Although best known for his work on the Battlestar Galactica TV series and Da Vinci’s Demon, for which he won an Emmy, it’s Outlander that has allowed Bear to unleash his inner Jacobite.
“Most people don’t want romantic themes, they don’t want emotional orchestral writing and most importantly they don’t want to hear accordions and bagpipes.”
Fortunately, Outlander requires all of the above.
But the job came with a certain amount of pressure – not least the weight of expectation from an already strong global fan base.
“Ron first announced my involvement at a fan event and the minute he said it my life started to change,” says Bear.
“Within half an hour my twitter followers had jumped. I was shocked and thought ‘My God, what’s happening'."
“I was familiar with the books but I did not realise the fans were so vocal and so passionate.
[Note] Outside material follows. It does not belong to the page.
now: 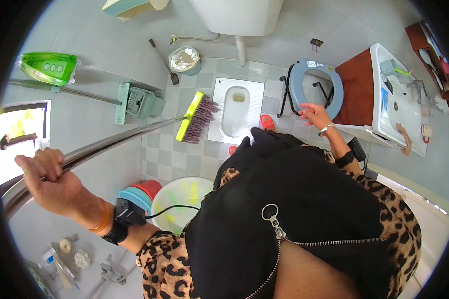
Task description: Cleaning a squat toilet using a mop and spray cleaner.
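My left hand (52,182) is wrapped round the metal pole of a mop (190,119) at the left. The mop's head has a yellow-green bar and shaggy purple-grey strands. It lies beside the left edge of a white squat toilet (236,112), and I cannot tell whether it touches the floor. At the right, my right hand (315,116) hangs with its fingers apart and nothing in them. Close to that hand is a commode chair (299,82) with a blue-grey ring seat and black legs. A red slipper (267,122) shows beneath my black clothing.
A grey-green mop bucket (152,102) stands by the left wall, near a lined waste bin (184,60). Lower left are a large pale basin (177,192) and red and blue tubs (143,192). A washbasin (401,109) on a brown cabinet (356,82) borders my right side.
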Tool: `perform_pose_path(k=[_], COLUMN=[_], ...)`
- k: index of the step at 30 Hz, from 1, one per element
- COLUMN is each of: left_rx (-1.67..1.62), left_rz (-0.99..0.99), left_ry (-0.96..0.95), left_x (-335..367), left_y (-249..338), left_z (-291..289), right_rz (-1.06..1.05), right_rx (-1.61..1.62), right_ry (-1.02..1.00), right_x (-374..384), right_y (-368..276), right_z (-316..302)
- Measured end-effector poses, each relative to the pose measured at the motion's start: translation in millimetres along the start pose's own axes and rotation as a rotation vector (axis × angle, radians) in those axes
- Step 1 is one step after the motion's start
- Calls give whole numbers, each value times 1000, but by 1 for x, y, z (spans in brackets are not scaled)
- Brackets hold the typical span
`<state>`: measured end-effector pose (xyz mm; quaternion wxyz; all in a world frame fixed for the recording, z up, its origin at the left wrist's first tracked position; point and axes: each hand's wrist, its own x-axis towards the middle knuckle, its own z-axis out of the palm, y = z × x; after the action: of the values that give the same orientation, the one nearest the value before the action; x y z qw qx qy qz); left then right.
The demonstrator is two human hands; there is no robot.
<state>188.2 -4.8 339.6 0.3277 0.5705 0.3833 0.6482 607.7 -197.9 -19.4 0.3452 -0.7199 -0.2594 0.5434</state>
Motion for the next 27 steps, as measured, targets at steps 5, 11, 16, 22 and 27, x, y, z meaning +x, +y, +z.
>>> perform_pose_path(k=[5,11,16,22,27], left_rx=[40,98,180,110,-61], left_rz=[53,23,-154,-389,-355], left_ry=[166,209,260,-23,-193], left_x=[4,-18,-55,-111,-85], left_y=[14,-47,-145,-204,-144], left_z=[24,41,72,64,30], right_rz=[40,72,32,-147,-267], right_rx=[-2,-54,-154,-285,-275], right_ry=[9,-35,-90,-169,-235], right_x=[-5,2,11,56,86], right_y=[13,8,-4,-44,-90], right_z=[-32,-45,-55,-52,-17])
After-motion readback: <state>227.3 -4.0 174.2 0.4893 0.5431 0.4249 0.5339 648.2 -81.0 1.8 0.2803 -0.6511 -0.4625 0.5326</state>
I realised that I was stepping into their world but what I really appreciated is that Outlander fans put their faith in me immediately.”
He adds: “The reaction has been a joyous part of my life and interacting with the fans has inspired me to write in different ways.
“I’m not just writing for casual viewers, who are going to enjoy it for sure, but when I write for the fans I can put in a little more depth, more nuance and more detail because I know they are really paying attention.
“It adds a layer of complexity to my process and that’s fun.”
The musical score, says Bear, adds a layer of texture to the story and drama unfolding on the screen, however he feels strongly that the audience should not immediately notice the music – despite all his hard work.
“The audience should experience nothing but the emotion of the story,” he says.
“If I have written music that makes people stop and think about the music I have failed fundamentally at my job.”
Bear lives and breathes the music he is composing and admits he can never switch of the noise in his head.
“When I want to decompress I occupy my mind with something else but shutting it off is a difficult task for me,” he admits.
“I don’t think I would want to shut it off. I’m so nervous that the ideas wouldn’t come back that I’d much rather live with the cacophony and know I was always going to have ideas than be nervous that if I ever truly relaxed and heard nothing that could be the end of it.”